Storytelling is all the rage and for good reasons—as we outlined in our article on the importance of storytelling to marketing.
However, a story can be true, it can catch attention, it can compel your target audience—and it can still not be the right story for your company. Any story your company tells must align with your company’s overall branding.
First, a refresher: Your company’s brand is not a brandmark or logo. Rather, brands are promises. Brands are statements through which a company promises to serve a certain function for its core audience and to do so in a certain way. (For the full scoop, read our white paper on branding.)

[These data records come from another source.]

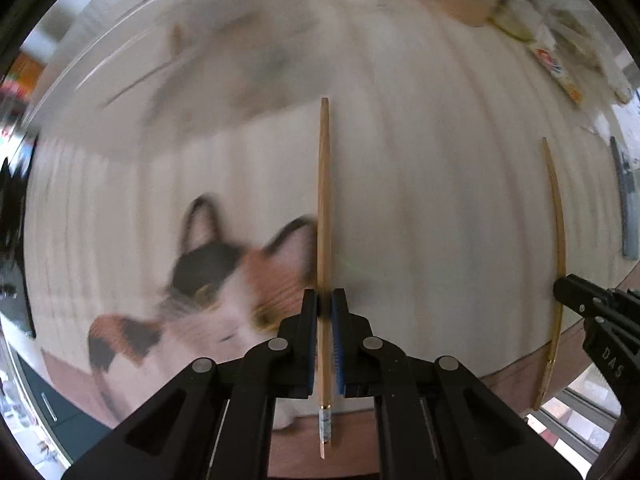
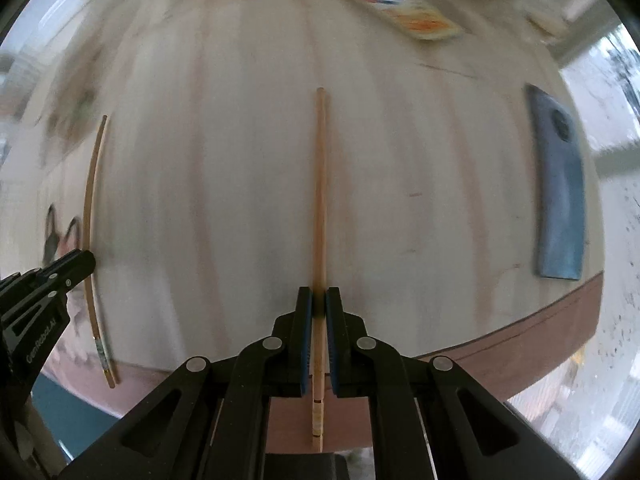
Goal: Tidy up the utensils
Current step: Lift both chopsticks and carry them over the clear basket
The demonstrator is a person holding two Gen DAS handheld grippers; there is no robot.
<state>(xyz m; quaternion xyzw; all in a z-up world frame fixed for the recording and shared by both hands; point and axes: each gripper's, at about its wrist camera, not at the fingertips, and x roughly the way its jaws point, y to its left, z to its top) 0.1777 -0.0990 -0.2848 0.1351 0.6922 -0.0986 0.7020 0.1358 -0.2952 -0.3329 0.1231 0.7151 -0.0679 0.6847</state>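
Observation:
My left gripper [image 1: 325, 304] is shut on a wooden chopstick [image 1: 323, 200] that points straight ahead above the pale table. My right gripper [image 2: 319, 304] is shut on a second wooden chopstick [image 2: 320, 200], also pointing forward. Each view shows the other arm: the right gripper [image 1: 560, 286] with its chopstick [image 1: 558, 240] at the right edge of the left wrist view, and the left gripper [image 2: 86, 260] with its chopstick [image 2: 90, 220] at the left edge of the right wrist view. Both sticks are held off the table, roughly parallel.
The background is motion-blurred. A calico cat picture [image 1: 224, 280] lies on the pale cloth at left. A blue-grey phone-like slab [image 2: 558, 184] lies at right near the table edge [image 2: 520, 332]. Packets [image 2: 404, 8] and blurred items sit at the far side.

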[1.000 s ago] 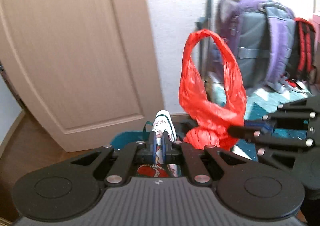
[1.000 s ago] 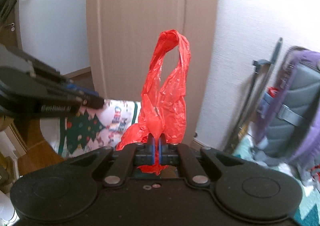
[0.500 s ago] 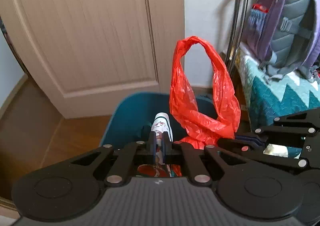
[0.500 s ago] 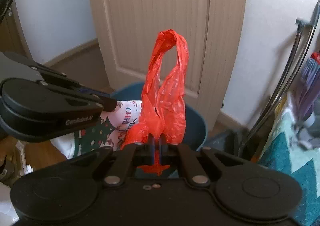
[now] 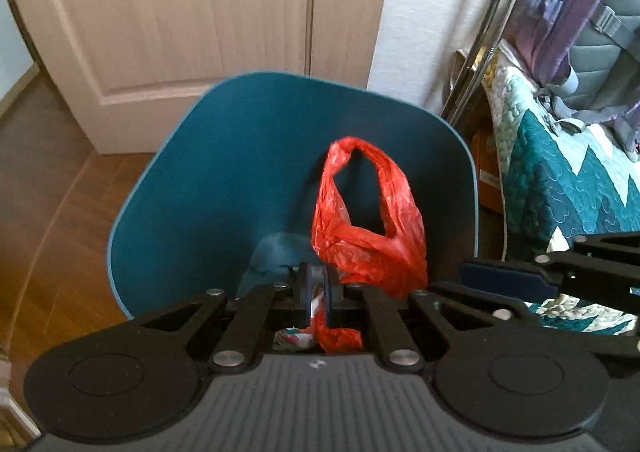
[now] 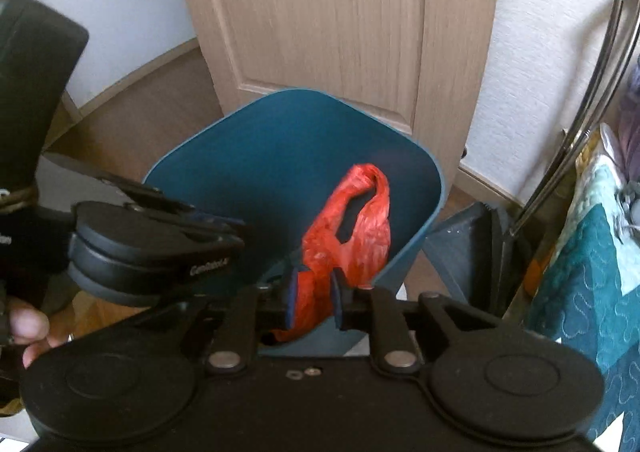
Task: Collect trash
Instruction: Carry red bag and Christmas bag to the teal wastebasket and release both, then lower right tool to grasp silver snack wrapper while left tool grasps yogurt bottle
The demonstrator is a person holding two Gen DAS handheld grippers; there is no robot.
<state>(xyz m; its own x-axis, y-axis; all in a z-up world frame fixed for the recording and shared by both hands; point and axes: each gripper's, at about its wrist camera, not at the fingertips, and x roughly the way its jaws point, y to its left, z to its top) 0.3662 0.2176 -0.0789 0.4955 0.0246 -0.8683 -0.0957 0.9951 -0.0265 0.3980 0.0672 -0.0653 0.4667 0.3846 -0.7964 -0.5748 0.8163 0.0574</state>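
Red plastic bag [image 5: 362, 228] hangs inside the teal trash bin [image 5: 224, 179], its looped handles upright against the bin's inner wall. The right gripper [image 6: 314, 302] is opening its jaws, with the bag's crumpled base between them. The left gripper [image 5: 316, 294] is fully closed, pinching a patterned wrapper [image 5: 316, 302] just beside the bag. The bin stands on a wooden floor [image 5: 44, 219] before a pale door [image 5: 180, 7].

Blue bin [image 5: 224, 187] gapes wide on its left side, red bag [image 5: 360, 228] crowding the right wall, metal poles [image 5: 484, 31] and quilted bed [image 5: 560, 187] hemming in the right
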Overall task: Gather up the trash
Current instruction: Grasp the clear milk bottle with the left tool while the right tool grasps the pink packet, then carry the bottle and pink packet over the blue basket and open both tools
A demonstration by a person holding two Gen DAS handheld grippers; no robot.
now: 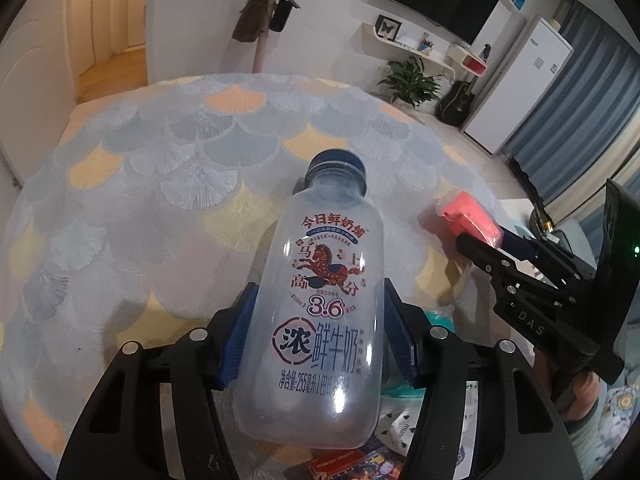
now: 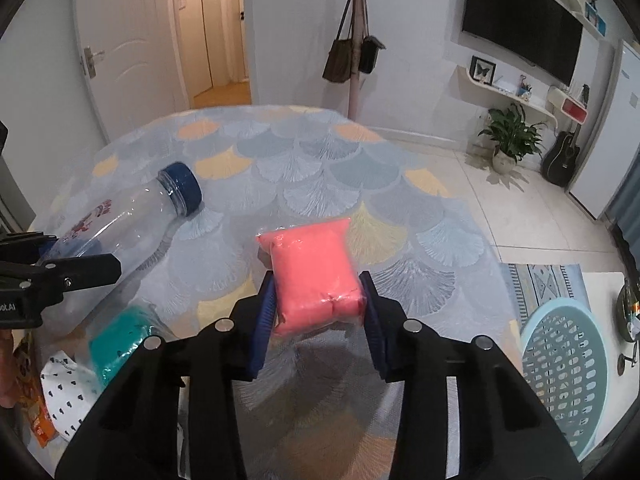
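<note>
in the left wrist view, an empty milk bottle [image 1: 320, 312] is clamped low on its body by the left gripper [image 1: 316, 344], cap pointing to the top of the frame, held above the tabletop [image 1: 160, 184], presumably for carrying off. at right the right gripper [image 1: 480, 236] is seen holding a pink packet [image 1: 468, 216].

in the right wrist view, the packet [image 2: 316, 272] is pinched at its lower end. a perforated basket [image 2: 568, 364] sits at lower right, possibly the bin. teal wrapper [image 2: 116, 340] and other litter remain at lower left.
</note>
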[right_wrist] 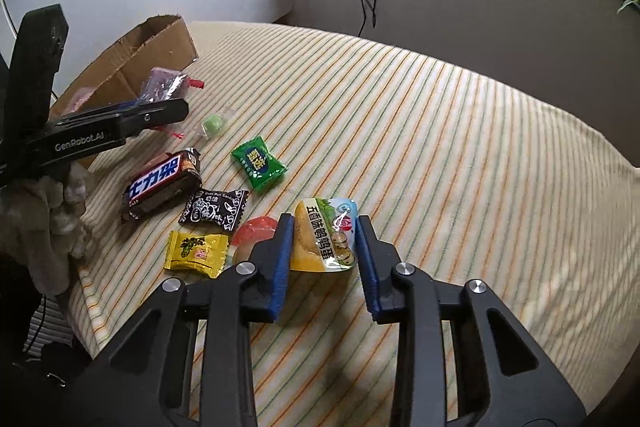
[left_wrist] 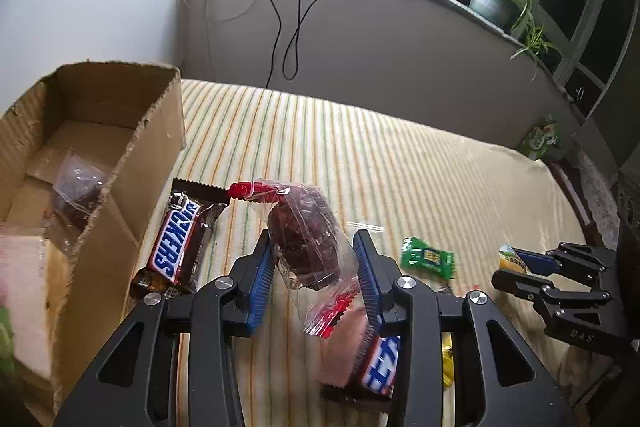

If, like Coca-Cola, your brand promise is “to inspire moments of optimism and uplift,” you should not tell a dark story that instills fear or worry in your target audience. Instead, you should invite your audience to “teach the world to sing.” (As Coca-Cola so memorably did.)
If your brand promise is to help people to find their inner beauty, don’t tell marketing stories about or feature images in your marketing stories of people squeezed into shapewear or with features markedly changed through makeup.
If your brand promise involves accessible luxury, don’t show celebrities dripping in diamonds driving candy-apple-red Ferraris to super yachts.
You get the idea.
This means that storytelling—something we so often take for granted—is more difficult than it seems. Simply having heard and loved stories all your life doesn’t mean you can create a good one. (Sorry.)
Marketing storytelling involves art—and it involves shrewd calculation that balances several different factors, including your company’s brand.
So when you’re working to craft a powerful company story, bring in power players to help.